Some statistics may be in order, I will give two quotes from Jack Halpern:

  1. "A number of surveys, such as [Xiandai 1986], have demonstrated that the 2000 most frequent SC characters account for approximately 97% of all characters occurring in contemporary SC corpora. Of these, 238 simplified forms, or almost 12%, are polygraphic; that is, they map to two or more traditional forms."
  2. "Some preliminary calculations based on our comprehensive Chinese lexical database, which currently contains approximiately three million items, show that more than 20,000 of the approximately 97,000 most common SC word-units contain at least one polygraphic character, which leads to one-to-many SC-to-TC mappings. This represents an astounding 21%. A similar calculation for TC-to-SC mappings resulted in 3025, or about 3.5%, out of the approximately 87,000 most common TC word-units."



This means that approximately 20000 individual entries are needed for a good conversion system. At present, to the best of my knowledge (perhaps Zhengzhu could correct me), there are less than 500 entries in the current database, which includes many proper names (which are not included in the figure of 20000).

From this, it is clear that if we are serious about C2C conversion, we have a long way to go -- at least 19500 more entries are needed.

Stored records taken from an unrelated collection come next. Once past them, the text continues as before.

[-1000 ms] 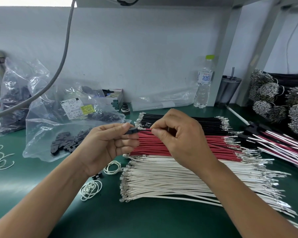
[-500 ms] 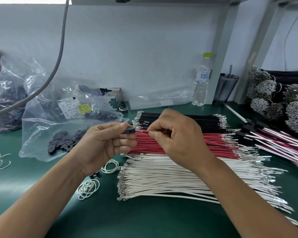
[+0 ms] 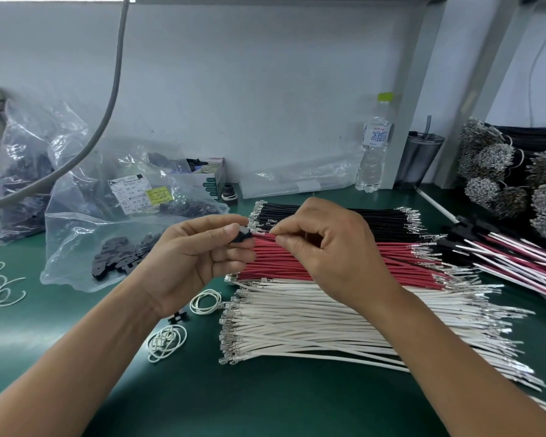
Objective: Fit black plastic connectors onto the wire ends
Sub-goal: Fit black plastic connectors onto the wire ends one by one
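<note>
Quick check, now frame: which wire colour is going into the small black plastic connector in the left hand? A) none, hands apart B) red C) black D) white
B: the right hand pinches a red insulated wire whose end meets the small black plastic connector held in the left hand, above the red wire row.

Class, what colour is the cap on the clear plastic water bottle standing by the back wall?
Lime green cap, seen best in the head view.

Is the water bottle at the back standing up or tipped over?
Standing upright. The water bottle rests on its base on the green table with its green cap on top, against the wall.
</note>
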`<action>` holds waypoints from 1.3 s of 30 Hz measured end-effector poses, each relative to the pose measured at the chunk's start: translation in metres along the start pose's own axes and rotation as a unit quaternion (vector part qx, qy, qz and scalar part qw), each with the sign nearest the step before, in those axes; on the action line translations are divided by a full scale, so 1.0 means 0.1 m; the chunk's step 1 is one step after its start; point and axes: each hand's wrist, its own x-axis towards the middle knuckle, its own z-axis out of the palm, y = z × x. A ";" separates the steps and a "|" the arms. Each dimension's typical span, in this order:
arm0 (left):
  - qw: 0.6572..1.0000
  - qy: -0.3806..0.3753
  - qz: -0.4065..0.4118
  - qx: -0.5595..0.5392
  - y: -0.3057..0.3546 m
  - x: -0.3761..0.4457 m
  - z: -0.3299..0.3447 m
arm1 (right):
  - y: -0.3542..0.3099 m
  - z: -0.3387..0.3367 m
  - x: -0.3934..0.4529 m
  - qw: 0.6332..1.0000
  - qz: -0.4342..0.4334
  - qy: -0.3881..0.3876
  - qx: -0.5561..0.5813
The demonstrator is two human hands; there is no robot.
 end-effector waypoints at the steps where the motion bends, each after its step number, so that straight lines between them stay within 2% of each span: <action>1: 1.000 -0.001 0.002 0.006 -0.01 0.00 0.00 | 0.00 0.00 0.00 1.000 0.002 -0.007 0.002; 7: 0.997 0.008 0.019 0.069 -0.03 0.00 0.07 | 0.04 0.02 0.00 0.999 0.037 -0.033 -0.019; 10: 0.987 0.047 0.035 0.152 -0.05 -0.02 0.10 | 0.08 0.00 0.00 0.999 0.043 -0.027 -0.011; 15: 0.964 0.047 0.057 0.255 -0.07 -0.03 0.13 | 0.09 0.06 -0.03 0.998 0.043 -0.037 -0.010; 26: 0.992 0.042 0.016 0.118 -0.08 -0.01 0.07 | 0.04 0.05 -0.03 0.998 0.057 -0.010 -0.022; 39: 0.995 0.041 0.021 0.094 -0.08 -0.01 0.10 | 0.06 0.04 -0.02 0.997 0.059 -0.053 0.012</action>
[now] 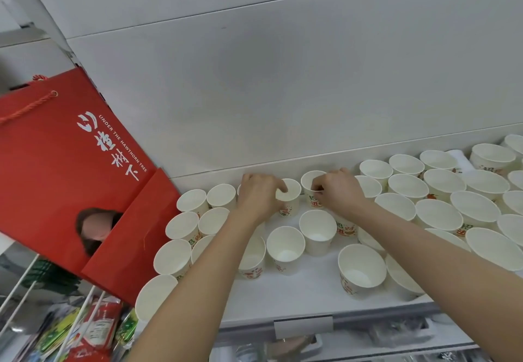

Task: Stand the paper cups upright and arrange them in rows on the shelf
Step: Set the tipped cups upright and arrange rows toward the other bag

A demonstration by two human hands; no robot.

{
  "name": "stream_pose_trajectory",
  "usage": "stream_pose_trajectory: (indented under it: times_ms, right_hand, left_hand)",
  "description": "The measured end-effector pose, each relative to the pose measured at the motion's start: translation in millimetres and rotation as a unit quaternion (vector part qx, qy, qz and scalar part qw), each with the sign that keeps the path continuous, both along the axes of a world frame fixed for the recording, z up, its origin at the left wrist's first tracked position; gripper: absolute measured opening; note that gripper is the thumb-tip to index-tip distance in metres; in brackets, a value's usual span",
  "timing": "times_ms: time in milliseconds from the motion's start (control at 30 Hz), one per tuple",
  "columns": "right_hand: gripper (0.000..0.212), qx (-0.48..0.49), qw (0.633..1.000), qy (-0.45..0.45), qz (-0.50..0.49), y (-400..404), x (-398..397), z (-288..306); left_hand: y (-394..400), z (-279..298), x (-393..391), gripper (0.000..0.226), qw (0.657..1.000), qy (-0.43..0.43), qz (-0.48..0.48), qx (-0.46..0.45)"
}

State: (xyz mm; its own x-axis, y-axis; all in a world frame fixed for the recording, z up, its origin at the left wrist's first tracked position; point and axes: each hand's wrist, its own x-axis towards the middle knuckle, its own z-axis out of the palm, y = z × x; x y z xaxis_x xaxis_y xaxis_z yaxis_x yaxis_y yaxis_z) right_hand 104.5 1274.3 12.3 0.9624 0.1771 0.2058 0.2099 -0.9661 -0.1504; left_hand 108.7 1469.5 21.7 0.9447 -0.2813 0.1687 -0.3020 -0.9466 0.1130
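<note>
Both grips pinch rims: your left hand [259, 196] and right hand [338, 192] each hold an upright white paper cup [291, 196] on the white shelf [297, 293]; next, nudge both into the back row.

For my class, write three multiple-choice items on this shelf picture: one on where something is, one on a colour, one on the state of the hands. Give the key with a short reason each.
1. Where does the gift bag stand relative to the paper cups?
A. At the left end of the shelf
B. Behind the cups
C. On top of the cups

2. What colour is the gift bag?
A. Blue
B. Red
C. Green

3. What are the two hands doing?
A. Both hang idle
B. Each grips the rim of an upright cup
C. Together they lift the bag

Key: 1 A, the bag leans beside the leftmost cups on the white shelf. 2 B, its faces are red with white lettering. 3 B, the left hand holds the left cup and the right hand pinches the right cup.
</note>
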Motion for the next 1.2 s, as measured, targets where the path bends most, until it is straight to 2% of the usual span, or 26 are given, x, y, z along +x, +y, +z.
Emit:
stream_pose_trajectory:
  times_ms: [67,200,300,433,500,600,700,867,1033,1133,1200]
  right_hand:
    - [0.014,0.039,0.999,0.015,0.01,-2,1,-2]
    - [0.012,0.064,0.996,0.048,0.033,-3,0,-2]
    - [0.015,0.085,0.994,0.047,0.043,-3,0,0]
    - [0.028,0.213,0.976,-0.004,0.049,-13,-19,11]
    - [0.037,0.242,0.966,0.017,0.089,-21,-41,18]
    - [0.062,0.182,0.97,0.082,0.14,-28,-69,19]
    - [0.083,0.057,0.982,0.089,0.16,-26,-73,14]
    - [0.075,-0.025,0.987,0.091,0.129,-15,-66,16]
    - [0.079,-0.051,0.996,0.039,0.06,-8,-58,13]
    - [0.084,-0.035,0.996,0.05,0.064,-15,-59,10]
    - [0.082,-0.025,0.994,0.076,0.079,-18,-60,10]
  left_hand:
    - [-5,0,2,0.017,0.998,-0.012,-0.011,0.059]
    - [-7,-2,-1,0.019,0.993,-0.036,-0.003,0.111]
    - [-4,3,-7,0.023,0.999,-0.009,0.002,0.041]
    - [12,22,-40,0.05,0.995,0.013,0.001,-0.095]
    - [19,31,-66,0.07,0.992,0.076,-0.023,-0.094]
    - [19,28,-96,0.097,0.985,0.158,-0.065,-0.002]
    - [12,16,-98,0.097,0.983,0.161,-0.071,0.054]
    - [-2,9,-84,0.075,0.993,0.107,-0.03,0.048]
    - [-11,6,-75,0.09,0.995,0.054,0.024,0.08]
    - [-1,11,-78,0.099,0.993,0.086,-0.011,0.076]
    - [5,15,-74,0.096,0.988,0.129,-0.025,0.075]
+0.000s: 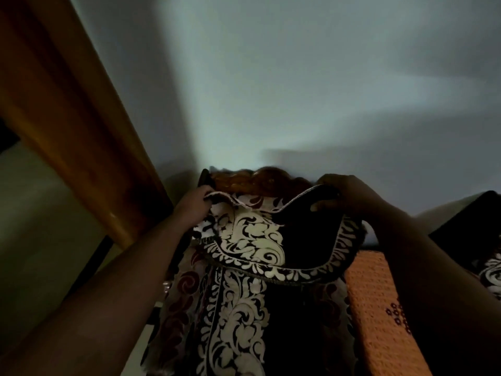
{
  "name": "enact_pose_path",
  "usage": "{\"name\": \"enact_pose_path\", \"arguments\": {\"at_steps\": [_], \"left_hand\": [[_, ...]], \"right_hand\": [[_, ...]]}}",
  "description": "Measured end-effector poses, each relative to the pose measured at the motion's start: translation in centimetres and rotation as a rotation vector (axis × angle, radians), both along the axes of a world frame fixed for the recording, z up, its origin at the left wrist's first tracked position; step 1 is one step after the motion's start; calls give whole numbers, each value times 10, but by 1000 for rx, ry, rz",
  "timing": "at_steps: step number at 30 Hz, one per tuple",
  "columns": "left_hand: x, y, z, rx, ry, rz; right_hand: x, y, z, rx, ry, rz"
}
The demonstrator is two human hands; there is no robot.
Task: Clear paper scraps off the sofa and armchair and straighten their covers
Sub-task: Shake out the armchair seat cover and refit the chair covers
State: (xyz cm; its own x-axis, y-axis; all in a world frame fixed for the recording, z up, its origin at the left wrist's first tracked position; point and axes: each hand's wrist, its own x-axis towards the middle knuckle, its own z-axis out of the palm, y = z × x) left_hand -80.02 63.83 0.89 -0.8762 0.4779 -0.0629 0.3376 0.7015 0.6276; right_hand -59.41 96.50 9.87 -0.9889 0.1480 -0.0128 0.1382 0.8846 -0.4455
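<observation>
Step in hand: straightening the cover on the chair back — you are on the covers part of the task, not the scraps.
Cover (252,240): dark cloth with a cream leaf pattern, draped over the top of the backrest. Its upper edge sags in a curve between your two hands and its scalloped lower border hangs over a second patterned panel (235,316) running down the seat back.
Carved wooden crest (244,183): shows just above the cover's top edge, against the wall (271,77); the cloth is not yet pulled over it.
Left hand (193,203): fingers curled round the cover's upper left corner, gripping it beside the crest.
Right hand (349,194): fingers over the upper right edge with the thumb under — pinching the cloth there.
Orange knit cloth (379,308): lies along what seems to be the right armrest, just beside the cover (whether it needs tidying too, you cannot tell from here).
Paper scraps: none visible in this dim view; the seat itself is mostly out of frame.
Other furniture: a second dark patterned piece (488,270) at far right, possibly the sofa.
Next move, as a judgement: draw both corners apart to take out the sag, lift the edge up over the crest, level it, then smooth downward.
Watch for: uneven pull leaving the pattern off-centre.
</observation>
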Motion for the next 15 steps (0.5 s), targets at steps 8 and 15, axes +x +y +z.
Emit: {"name": "enact_pose_path", "arguments": {"at_steps": [8,15], "left_hand": [[85,-93,44,296,-103,169],[162,-278,88,245,-22,323]], "right_hand": [[-28,-155,6,-6,165,199],[-9,-335,38,-70,278,275]]}}
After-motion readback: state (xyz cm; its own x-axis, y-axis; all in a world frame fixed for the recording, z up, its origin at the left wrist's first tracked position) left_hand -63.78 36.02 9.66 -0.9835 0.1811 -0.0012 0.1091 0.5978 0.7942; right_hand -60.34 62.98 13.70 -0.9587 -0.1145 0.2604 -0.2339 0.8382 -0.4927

And it will be a very long time before ambiguous phrases are properly convertable (eg 阴干, which can convert to 陰乾 "to dry pickles" or 陰干 "even number"; or 编制 which can convert to 編制 "establish" or 編製 "make by knitting"), most likely with AI software. However, these are not nearly as big of a problem as the other improper conversions.